Task to carry out. Set down each line of the data below exactly.

Input data.
[Start of section]

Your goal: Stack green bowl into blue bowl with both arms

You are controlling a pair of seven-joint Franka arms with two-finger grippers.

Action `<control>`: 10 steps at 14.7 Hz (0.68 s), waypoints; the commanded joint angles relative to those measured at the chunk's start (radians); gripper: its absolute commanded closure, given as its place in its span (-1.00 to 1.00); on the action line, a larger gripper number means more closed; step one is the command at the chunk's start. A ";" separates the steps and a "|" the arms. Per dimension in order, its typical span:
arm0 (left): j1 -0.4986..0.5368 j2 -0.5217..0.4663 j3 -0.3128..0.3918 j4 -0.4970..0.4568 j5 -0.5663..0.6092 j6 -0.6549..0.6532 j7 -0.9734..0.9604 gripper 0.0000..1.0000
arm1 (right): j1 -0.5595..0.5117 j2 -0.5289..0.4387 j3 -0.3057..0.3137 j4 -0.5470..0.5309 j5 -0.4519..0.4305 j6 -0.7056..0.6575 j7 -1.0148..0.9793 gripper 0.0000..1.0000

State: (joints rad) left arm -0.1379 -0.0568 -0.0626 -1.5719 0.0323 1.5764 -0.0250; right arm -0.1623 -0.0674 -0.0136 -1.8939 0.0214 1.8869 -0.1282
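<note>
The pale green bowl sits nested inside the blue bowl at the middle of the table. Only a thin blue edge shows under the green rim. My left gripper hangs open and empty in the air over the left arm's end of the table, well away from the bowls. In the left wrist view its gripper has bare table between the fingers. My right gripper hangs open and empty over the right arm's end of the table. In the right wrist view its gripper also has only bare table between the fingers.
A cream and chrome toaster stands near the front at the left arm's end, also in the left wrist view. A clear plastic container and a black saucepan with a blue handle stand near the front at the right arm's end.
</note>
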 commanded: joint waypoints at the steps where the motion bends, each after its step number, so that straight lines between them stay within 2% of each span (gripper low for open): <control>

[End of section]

Result of the task.
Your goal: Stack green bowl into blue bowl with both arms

You are controlling a pair of seven-joint Franka arms with two-finger grippers.

Action `<control>`: 10 steps at 14.7 Hz (0.68 s), waypoints; the commanded joint angles relative to those measured at the chunk's start (radians); gripper: its absolute commanded closure, given as its place in its span (-1.00 to 1.00); on the action line, a larger gripper number means more closed; step one is the command at the chunk's start. A ";" separates the steps and a "|" the arms. Per dimension in order, its typical span:
arm0 (left): j1 -0.4986..0.5368 j2 -0.5217..0.4663 j3 -0.3128..0.3918 j4 -0.4970..0.4568 j5 -0.5663..0.6092 j6 -0.6549..0.6532 j7 -0.9734..0.9604 gripper 0.0000..1.0000
arm1 (right): j1 -0.5595..0.5117 j2 -0.5289..0.4387 j3 -0.3057..0.3137 j4 -0.5470..0.5309 j5 -0.4519..0.4305 j6 -0.7056..0.6575 j7 -1.0148..0.9793 gripper 0.0000..1.0000

State: (joints rad) left arm -0.1379 -0.0568 -0.0626 -1.5719 0.0323 1.5764 -0.0250; right arm -0.1623 -0.0674 -0.0136 -1.8939 0.0214 1.8869 -0.1282
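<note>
The pale green bowl sits nested inside the blue bowl at the middle of the table. Only a thin blue edge shows under the green rim. My left gripper hangs open and empty in the air over the left arm's end of the table, well away from the bowls. In the left wrist view its gripper has bare table between the fingers. My right gripper hangs open and empty over the right arm's end of the table. In the right wrist view its gripper also has only bare table between the fingers.
A cream and chrome toaster stands near the front at the left arm's end, also in the left wrist view. A clear plastic container and a black saucepan with a blue handle stand near the front at the right arm's end.
</note>
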 commanded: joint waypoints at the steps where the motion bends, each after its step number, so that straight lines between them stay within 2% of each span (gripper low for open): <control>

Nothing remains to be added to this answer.